■ SUPPLIED MATERIAL ■
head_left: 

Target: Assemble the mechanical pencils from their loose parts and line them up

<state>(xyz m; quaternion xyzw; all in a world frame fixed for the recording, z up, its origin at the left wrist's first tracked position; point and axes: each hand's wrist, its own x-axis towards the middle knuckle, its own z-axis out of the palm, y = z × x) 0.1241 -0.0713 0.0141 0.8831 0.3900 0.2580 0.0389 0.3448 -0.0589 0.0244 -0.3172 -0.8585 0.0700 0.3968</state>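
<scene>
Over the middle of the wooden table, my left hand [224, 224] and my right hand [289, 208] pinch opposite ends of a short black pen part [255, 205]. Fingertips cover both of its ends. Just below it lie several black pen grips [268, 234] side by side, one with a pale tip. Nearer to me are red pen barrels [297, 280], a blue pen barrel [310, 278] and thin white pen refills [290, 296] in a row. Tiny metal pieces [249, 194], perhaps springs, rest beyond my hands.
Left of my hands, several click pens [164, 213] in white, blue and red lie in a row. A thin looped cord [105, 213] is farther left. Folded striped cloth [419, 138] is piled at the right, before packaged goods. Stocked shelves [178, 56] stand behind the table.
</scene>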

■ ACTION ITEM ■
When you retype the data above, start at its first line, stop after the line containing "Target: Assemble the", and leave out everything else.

■ SOLVED PROBLEM ■
head_left: 

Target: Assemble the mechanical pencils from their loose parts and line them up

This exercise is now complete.